Slip fees were $75 a night with electric and water hook-ups. The marina boasts a pool, an outdoor bar, a restaurant, a ship store with sandwich shop, a bait shop, gas docks and supposedly pump out facilities although I never got a clear answer on where they were and if we could use them, so don't count on being able to pump out there.

On paper and in the photos, it seems great. Unfortunately, Harborwalk really let us down.

We had a rough sail with strong headwinds, so we didn't arrive until near 5 p.m. on a Saturday. The pool bar stayed open to make us one strawberry daiquiri, but then closed up for the night. At that point Floyd's restaurant was the only thing left open, and with 30 or so boaters waiting for tables as well as a steady stream of locals, there was an hour wait to be seated.

Some of our friends opted to place an order for carry out, so they could eat back on the boat, but they were greatly disappointed with quality of food -- think Chilis quality but at $25 an entree.

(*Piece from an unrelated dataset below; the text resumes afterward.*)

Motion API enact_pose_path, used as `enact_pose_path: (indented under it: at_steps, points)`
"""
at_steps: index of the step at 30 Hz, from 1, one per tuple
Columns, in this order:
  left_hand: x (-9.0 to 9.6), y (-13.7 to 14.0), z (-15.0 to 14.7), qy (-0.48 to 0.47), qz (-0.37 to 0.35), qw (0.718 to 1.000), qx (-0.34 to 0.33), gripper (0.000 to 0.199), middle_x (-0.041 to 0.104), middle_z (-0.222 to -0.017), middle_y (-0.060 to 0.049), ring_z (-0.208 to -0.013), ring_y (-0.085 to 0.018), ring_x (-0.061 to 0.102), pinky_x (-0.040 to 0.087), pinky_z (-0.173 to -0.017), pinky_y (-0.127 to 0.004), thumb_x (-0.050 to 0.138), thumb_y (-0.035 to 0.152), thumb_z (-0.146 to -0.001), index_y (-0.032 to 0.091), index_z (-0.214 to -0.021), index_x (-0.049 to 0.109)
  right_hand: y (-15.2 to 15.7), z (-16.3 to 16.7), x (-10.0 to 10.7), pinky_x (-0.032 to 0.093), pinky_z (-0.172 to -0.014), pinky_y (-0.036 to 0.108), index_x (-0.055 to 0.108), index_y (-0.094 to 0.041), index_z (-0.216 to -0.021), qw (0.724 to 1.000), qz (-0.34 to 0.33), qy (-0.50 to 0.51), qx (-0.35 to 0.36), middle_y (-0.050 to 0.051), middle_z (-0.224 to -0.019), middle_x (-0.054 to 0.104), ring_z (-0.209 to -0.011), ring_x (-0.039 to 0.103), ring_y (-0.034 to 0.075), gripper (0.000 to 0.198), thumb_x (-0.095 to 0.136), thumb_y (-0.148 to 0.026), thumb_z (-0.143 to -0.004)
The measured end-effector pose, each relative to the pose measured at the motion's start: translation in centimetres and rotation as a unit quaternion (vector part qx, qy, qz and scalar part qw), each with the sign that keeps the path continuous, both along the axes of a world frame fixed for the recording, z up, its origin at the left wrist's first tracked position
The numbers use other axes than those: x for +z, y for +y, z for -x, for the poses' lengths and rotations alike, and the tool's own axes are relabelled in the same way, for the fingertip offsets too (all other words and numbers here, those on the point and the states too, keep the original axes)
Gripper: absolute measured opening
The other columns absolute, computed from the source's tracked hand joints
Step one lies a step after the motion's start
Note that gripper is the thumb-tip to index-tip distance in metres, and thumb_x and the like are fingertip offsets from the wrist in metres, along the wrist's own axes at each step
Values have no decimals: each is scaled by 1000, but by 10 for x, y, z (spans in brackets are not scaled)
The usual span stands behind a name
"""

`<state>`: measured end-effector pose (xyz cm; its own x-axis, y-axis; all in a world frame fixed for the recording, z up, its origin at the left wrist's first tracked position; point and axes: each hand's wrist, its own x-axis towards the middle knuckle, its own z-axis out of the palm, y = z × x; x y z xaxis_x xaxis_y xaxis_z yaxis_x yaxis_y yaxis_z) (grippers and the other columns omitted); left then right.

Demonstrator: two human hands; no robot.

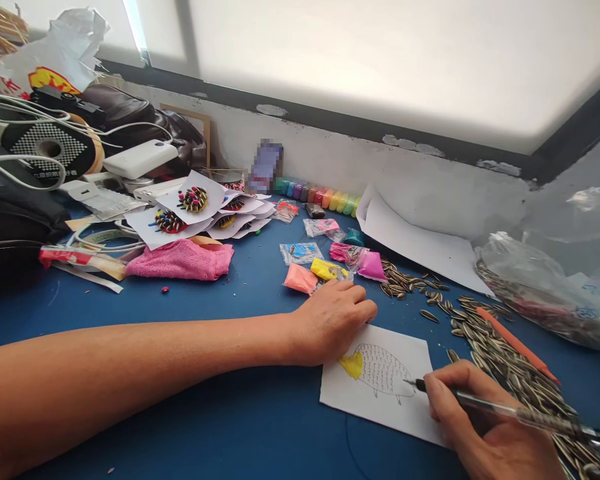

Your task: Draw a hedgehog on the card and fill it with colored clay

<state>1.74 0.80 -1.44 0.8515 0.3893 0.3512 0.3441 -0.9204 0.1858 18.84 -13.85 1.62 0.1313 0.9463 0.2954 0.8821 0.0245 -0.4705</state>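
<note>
packets (pixel 301 279) of coloured clay (pixel 373 266) and a bag (pixel 526 259) of seeds (pixel 494 280) lie past the paper (pixel 407 419); loose seeds (pixel 503 357) spread beside it. right hand (pixel 495 427) pinches a pen (pixel 530 417), tip at the drawing (pixel 384 371); left hand (pixel 336 319) curls at the corner, palm hidden.

Backed by off-white wall (pixel 320 155); lit through broad pale window panel (pixel 380 60), brightest towards centre; edged with dark grey frame (pixel 575 133), blotched by whitish patches (pixel 413 145); fronted by plain blue tabletop (pixel 220 427).

Landmark: drawing sheet (pixel 337 393). Left hand (pixel 333 320) on its back-left corner, pen (pixel 485 403) over its right part. Seeds (pixel 510 360) right, clay packets (pixel 301 279) behind, cloth (pixel 183 260) back-left, plastic bag (pixel 545 287) back-right.
</note>
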Motion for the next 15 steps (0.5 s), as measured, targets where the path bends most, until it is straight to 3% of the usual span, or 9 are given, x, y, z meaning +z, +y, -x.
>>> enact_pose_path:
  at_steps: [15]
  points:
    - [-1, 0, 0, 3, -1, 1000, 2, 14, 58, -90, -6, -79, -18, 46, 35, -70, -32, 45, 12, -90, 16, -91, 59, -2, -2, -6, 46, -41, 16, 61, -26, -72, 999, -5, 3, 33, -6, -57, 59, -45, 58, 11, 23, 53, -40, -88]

Although very willing to pay Harborwalk prices for drinks, we were left without a bar, so we spent the evening sitting in the pavilion drinking the beer we brought, playing guitars and getting eat alive by some of the biggest mosquitoes I've ever seen. 

Harborwalk is built in a swamp with standing water everywhere. Our Deep Woods Off and citronella candles didn't even seem to phase the swarms of mosquitoes.

Normally, this would have been a great evening despite all the mosquitoes, but there was a tension in the air over the fact that we had brought our own coolers. Was it allowed? Was it not allowed? As I said, we were perfectly willing to buy our drinks from Harborwalk, but weren't given the opportunity.

All evening there were also locals pulling up in small motorboats that would just tie up to the dock and then stand beside their boats drinking beer and smoking cigarettes with their stereos cranked up as loud as they could get them to play while shouting to one another over the music -- incredibly annoying. 

Sunday morning we went over to the ship store to pay for our slip rental and then went to the pool to enjoy the water for an hour or two before heading back to Kemah. Unfortunately, a security guard promptly showed up to tell us that we couldn't swim in the pool unless we were members. We calmly explained that we had paid for slips and those were our boats tied up right in front of the pool. He then said we need wrist bands to be in the pool and once again insisted we get out. You know, it would have been nice of the guy in the ship store who took our slip rental money to give us wrist bands or even mention wrist bands in any way. 

At this point I was just fed up with the attitude of the staff and with whole place in general, so instead of walking back to the ship store to get wrist bands we decided to start the trip back to Kemah.

Hours: 9-5, Mon-Sat, 10-5 Sunday
1445 Harborwalk Blvd, Hitchcock, Texas 77563
Toll free 866-435-8777 or local 409-935-3737

Harborwalk gets a big thumbs down. I've never felt more unwelcome for $75 a night.